> **REQUIRED ACTION**:
All of the data must be output exactly, with every picture left out.

> **SUPPLIED INFORMATION**:
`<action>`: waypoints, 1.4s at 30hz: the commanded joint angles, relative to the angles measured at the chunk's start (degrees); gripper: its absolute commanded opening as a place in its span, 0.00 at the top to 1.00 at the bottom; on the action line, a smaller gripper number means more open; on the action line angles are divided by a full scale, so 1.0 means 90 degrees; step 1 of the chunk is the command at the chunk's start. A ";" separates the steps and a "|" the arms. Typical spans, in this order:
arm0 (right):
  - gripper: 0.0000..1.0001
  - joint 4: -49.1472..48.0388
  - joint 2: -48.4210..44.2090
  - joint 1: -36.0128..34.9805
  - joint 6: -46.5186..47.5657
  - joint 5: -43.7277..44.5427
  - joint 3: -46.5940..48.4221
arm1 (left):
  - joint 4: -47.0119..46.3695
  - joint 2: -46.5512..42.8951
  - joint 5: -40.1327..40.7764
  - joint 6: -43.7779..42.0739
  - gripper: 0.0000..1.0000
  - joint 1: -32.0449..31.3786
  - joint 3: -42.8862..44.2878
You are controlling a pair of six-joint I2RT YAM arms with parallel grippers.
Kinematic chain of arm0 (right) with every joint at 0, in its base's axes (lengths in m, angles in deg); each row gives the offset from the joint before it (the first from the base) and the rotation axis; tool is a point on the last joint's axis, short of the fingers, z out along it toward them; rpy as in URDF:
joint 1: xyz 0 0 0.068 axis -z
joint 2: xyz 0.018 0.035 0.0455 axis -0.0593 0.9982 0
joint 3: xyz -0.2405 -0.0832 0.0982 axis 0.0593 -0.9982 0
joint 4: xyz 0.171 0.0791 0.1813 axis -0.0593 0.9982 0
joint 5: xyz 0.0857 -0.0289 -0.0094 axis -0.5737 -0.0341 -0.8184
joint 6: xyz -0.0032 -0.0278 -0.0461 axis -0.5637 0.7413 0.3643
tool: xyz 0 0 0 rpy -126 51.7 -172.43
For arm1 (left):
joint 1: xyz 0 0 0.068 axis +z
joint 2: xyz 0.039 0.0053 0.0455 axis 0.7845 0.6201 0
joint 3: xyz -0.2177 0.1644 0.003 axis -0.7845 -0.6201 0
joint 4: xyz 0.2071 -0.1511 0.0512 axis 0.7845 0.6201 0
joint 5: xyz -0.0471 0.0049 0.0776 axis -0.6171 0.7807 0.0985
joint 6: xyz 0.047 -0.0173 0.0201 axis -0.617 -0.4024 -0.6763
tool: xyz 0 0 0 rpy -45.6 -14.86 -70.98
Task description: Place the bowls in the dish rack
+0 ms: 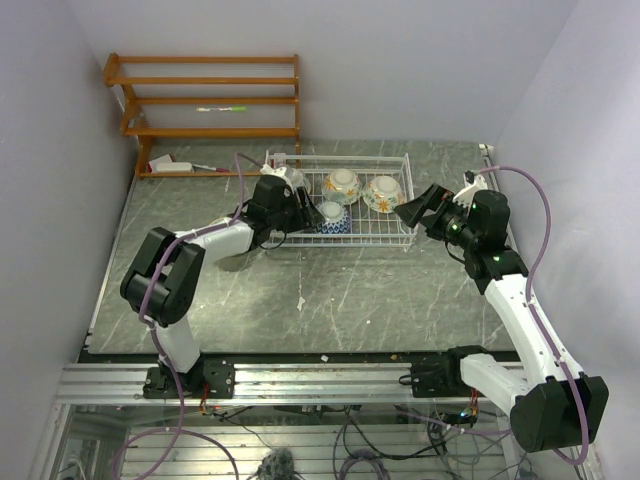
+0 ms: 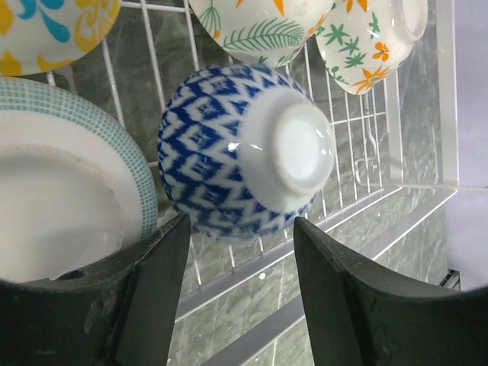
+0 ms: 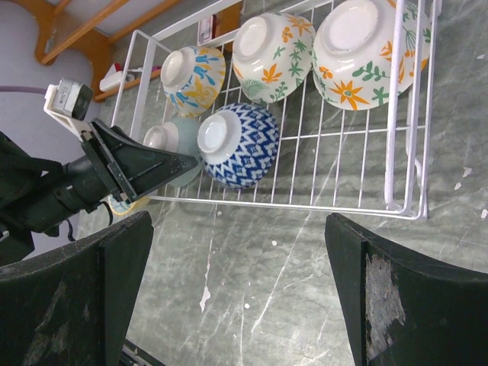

> **RESULT BELOW**:
`<action>`: waypoints, 1.4s at 30hz: the commanded joint angles, relative to the angles measured at the chunk's start (degrees); gripper: its absolute commanded opening as a place in its span, 0.00 at the top to 1.00 at the bottom; on the action line, a smaller gripper number means more open; on the action line angles are divided by a full scale, so 1.0 means 90 degrees; step 1 of the chunk is the command at the chunk's start. A ";" separates the steps and a "|" the arms. Typical spans, in this order:
arm0 (right):
  - gripper: 0.0000..1.0001
  - joint 4: -49.1472..48.0388
  - joint 2: -48.4210..44.2090
  - joint 1: -36.0128..34.9805
  - joint 6: -46.5186..47.5657
  - joint 5: -43.7277..44.5427
  - joint 3: -46.5940..48.4221
arm1 (left):
  - joint 4: -47.0119..46.3695
  - joint 2: -46.5512..42.8951
  - joint 5: -40.1327..40.7764
  - joint 6: -43.7779..42.0739
  - gripper: 0.0000..1.0000
  - joint 1: -32.0449..31.3786
  - joint 3: -42.8862..44.2878
You are controlling a pair of six-joint I2RT YAM arms with parallel grippers.
Kinematic chain of arm0 (right) with every joint at 0, in its base's axes (lengths in m, angles in deg); each row gives the offset from the joint before it (the first from the base) and the rotation axis; tool is a point on the last joint's axis, short of the fingers, z out along it toward them; rpy as in URDF:
joint 1: xyz 0 0 0.068 axis -z
joint 2: xyz 0.018 0.035 0.0455 axis -0.0593 0.9982 0
joint 3: xyz -0.2405 -0.0832 0.0982 axis 0.0593 -0.9982 0
joint 4: xyz 0.171 0.0791 0.1813 axis -0.0593 0.9982 0
joint 5: xyz 0.0857 -0.0289 -0.0094 axis -0.5737 -0.0341 -0.8184
joint 6: xyz -0.0032 -0.0278 -0.0461 axis -0.5637 0.7413 0.3643
tool: xyz 0 0 0 rpy -126 51.7 -172.43
For arm1 (left):
joint 1: xyz 0 0 0.068 axis +z
joint 2: xyz 0.039 0.0053 0.0455 axis 0.7845 0.6201 0
joint 3: xyz -0.2177 0.1644 0.003 axis -0.7845 -0.6201 0
joint 4: xyz 0.2071 -0.1511 0.0512 axis 0.7845 0.6201 0
joint 5: xyz -0.0471 0.0049 0.0776 axis -0.6171 0.7807 0.0985
joint 6: xyz 0.047 -0.0173 0.0201 axis -0.617 -0.4024 -0.6763
tool: xyz 0 0 0 rpy -45.6 -14.86 -70.98
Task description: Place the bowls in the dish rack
+0 ms: 
+0 ms: 
+0 ms: 

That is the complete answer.